A road map of England shows London to be the centerpiece of the country. Eight of the major motorways, the M system, converge on London from around the country. The 1 (M) starts with London and heads north into Scotland. The M 5 starts south at Plymouth and joins the M 6, then heads north to Scotland. The M 4 stretches east and west, from Cardiff, Wales, on the west to London on the east.
Time was when Britain ruled the British Empire, which covered a large part of the world’s land mass. “The sun never set on the British Empire,” and on the more than 372 million people who were in it. Granted most of the people were in poverty-ridden India and Africa. Nevertheless the grandeur of The Empire reached a zenith. Uniforms, parades and plenty of pomposity were the order of the day. Young Englishmen administered vast stretches of land and people while Scots, Welch and Irish troops made sure English orders were carried out. The Empire is now shadow, but its panoply and pageantry remain. No one, not even Hollywood, rivals the British in pageantry. A sense of history pervades the place. The Guard regiments are on duty in downtown London providing an unmatched tourist attraction. The changing of the Guard, the Trooping of the Colors, and the Opening of Parliament are events that warm the cockles of the hearts of the British Tourist Authority. Cinderella’s Castle in Disneyland, Versailles palace, and Ludwig’s Bavarian Castle pale beside a real live royal family living in the splendor of Buckingham and Windsor Castles.
Britain itself is remarkably compact—less than six hundred miles from Dernnet Head, northern tip of mainland Scotland, south to England’s southernmost point, Land’s End.

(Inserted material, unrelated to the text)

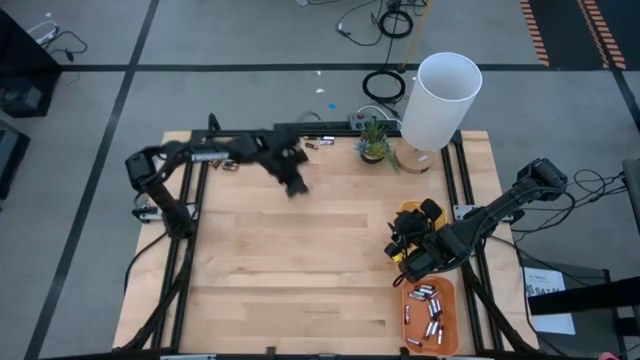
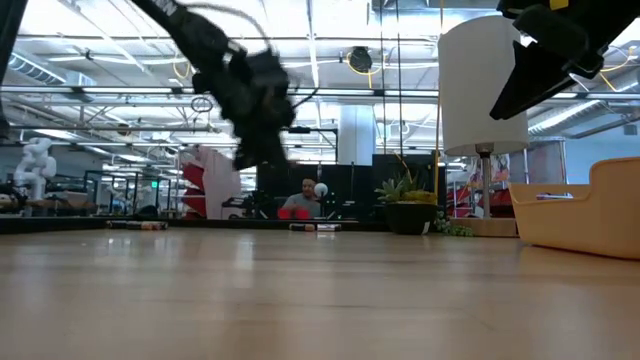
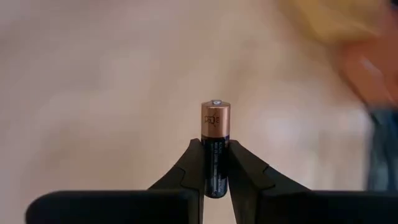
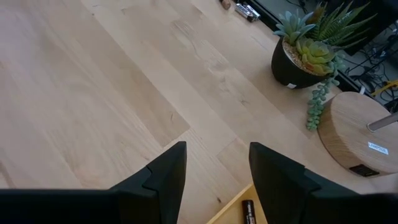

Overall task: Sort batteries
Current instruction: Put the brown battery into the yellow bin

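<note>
My left gripper (image 1: 295, 185) hangs over the far middle of the table, shut on a battery (image 3: 215, 134) with a black body and a copper end. My right gripper (image 1: 402, 248) stands open above the yellow tray (image 1: 412, 212) at the right, with nothing between its fingers (image 4: 168, 171). One dark battery (image 4: 247, 211) lies in that tray. The orange tray (image 1: 452, 300) at the near right holds several batteries (image 1: 428, 312). Loose batteries (image 1: 315, 143) lie along the table's far edge. My left gripper pinches the battery's black body (image 3: 215, 168) between its two fingers (image 3: 186, 167). The battery lies along the fingers, and its copper end (image 3: 215, 115) sticks out past the fingertips. It is lifted clear of the table.
A lamp with a white shade (image 1: 440, 100) and a round wooden base (image 4: 360, 134) stands at the far right, with a small potted plant (image 1: 373, 140) beside it. Bare wood (image 1: 300, 260) spreads across the middle and near left. A person (image 2: 300, 205) sits in the room behind.
</note>
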### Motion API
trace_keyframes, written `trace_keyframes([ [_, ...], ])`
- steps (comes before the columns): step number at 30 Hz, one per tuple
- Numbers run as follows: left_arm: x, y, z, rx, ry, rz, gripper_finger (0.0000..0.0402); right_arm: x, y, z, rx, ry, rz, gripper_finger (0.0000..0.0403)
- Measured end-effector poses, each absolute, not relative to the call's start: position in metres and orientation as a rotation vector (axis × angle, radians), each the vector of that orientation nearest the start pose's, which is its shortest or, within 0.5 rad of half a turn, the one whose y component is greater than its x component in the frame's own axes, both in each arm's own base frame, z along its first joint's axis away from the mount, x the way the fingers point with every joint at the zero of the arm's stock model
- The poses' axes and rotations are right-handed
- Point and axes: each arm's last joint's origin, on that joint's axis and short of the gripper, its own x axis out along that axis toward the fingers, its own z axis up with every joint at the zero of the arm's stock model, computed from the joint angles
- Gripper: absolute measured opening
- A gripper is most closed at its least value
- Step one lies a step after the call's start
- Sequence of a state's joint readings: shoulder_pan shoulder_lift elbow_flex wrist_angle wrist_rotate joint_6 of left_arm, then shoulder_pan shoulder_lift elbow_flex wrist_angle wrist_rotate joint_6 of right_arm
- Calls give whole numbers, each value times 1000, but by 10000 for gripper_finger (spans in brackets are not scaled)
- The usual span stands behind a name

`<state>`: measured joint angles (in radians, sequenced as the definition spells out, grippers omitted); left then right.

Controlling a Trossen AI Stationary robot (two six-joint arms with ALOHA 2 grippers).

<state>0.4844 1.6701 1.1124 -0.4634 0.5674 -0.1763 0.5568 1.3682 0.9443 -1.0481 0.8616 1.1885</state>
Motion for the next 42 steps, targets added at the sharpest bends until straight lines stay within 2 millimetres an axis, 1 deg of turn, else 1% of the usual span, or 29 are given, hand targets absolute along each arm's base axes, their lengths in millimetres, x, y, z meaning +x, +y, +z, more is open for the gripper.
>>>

Manchester history, Since everyone had to use an axe and a knife in daily life, these tools were common. Manchester Metro Map In the British and French colonies of North Country, they merged into a new tool, the tomahawk, rather similar to what we call a hatchet today. The primary difference was in the design, which allowed the tomahawk to be thrown as a missile, as well as to be used as a hand axe. The very first of the projectile weapons to appear in the New World were the crossbow and matchlock. The earliest records indicate that some distances were measured in terms of “crossbow shots,” that is, the expected distance a bolt or arrow could be hurled from the crossbow. The early explorer Álvar Núñez Cabeza de Vaca noted that he used the metal pieces from his crossbows to manufacture nails when he and his men attempted to build boats in an effort to return from the North Country mainland to Spanish outposts in Cuba in 1528. Hernando de Soto had a group of crossbowmen with him when he crossed the Mississippi, and Francisco Vázquez de Coronado and Estévan Juan Carrillo noted that when they explored the Southwest, they carried a number of crossbows as well.